Citique : programme de recherche participatif avec les citoyens
L’INRAE a lancé Citique, un programme de recherche participative. Jonas Durand explique : "L’idée est que les maladies vectorisées par les tiques sont de plus en plus importantes, c’est un problème de société, il est important que les citoyens soient associés et puissent participer à la recherche. On peut signaler une piqûre, une présence de tique sur l’homme ou un animal sur le site internet dédié, sur l’application ou en version papier. Il faut indiquer le lieu, la date, les circonstances. Ce sont des données pour mieux comprendre les comportements et améliorer la prévention ensuite.
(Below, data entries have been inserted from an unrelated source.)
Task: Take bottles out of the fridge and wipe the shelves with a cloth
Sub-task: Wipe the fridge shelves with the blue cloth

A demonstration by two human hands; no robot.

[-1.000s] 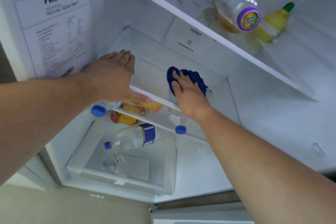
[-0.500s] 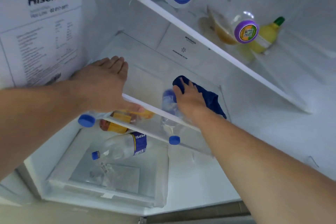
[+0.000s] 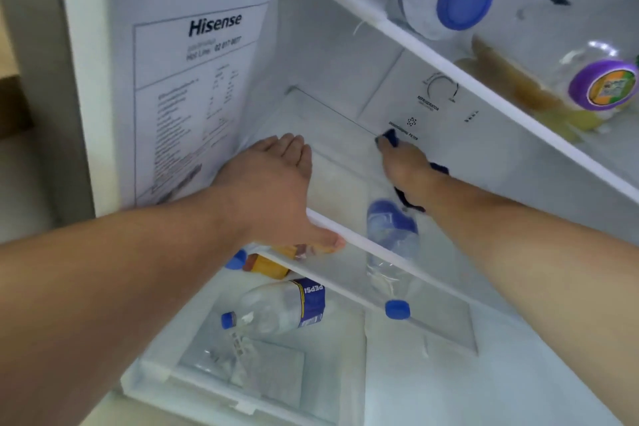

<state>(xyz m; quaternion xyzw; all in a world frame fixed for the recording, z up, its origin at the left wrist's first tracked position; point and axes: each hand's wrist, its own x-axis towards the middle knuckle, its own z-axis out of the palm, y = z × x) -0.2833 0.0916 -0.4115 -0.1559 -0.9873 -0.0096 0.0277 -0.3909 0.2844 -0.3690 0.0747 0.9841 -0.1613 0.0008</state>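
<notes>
Right hand (image 3: 403,162) closed on dark blue cloth (image 3: 408,199) at shelf's (image 3: 345,162) 1 o'clock corner; left hand (image 3: 276,190) open, flat, thumb hooking front rim at 9 o'clock.

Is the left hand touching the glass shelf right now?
Touching. The head view shows the left hand lying flat on the glass shelf, its thumb wrapped over the white front edge, with no gap visible.

Hisense label sheet (image 3: 193,104) on the left inner wall; control panel (image 3: 432,97) at the back.
</notes>
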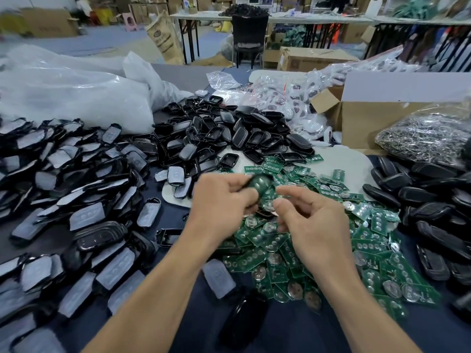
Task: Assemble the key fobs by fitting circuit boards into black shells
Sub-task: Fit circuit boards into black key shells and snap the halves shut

On peut également envoyer la tique au laboratoire, la tiquothèque, qui recense et permet d’analyser tous les spécimens piqueurs."
Une tiquothèque et des stages pour mieux comprendre ce parasite
Cette tiquothèque est également accessible à d’autres chercheurs qui ont d’autres thématiques, mais elle se distingue dans sa dimension participative envers les citoyens. L’INRAE propose en effet que toute personne volontaire puisse analyser elle-même les tiques. "Nous proposons des stages de recherche gratuits de deux jours ouverts aux citoyens, ou de trois jours ouverts au public scolaire dans notre laboratoire ‘’Tous chercheurs’’ près de Nancy’’, ajoute Jonas Durand : ‘’Le principe est une pédagogie inversée qui passe beaucoup par le questionnement et la co-construction d’une question de recherche qui permet aux gens de découvrir la démarche scientifique. Ensuite, on réalise ensemble des expériences pour analyser les tiques. Par exemple, est-ce que les tiques piqueuses d’animaux domestiques peuvent représenter un danger pour la santé humaine ? Tout dépend de l’espèce de tique."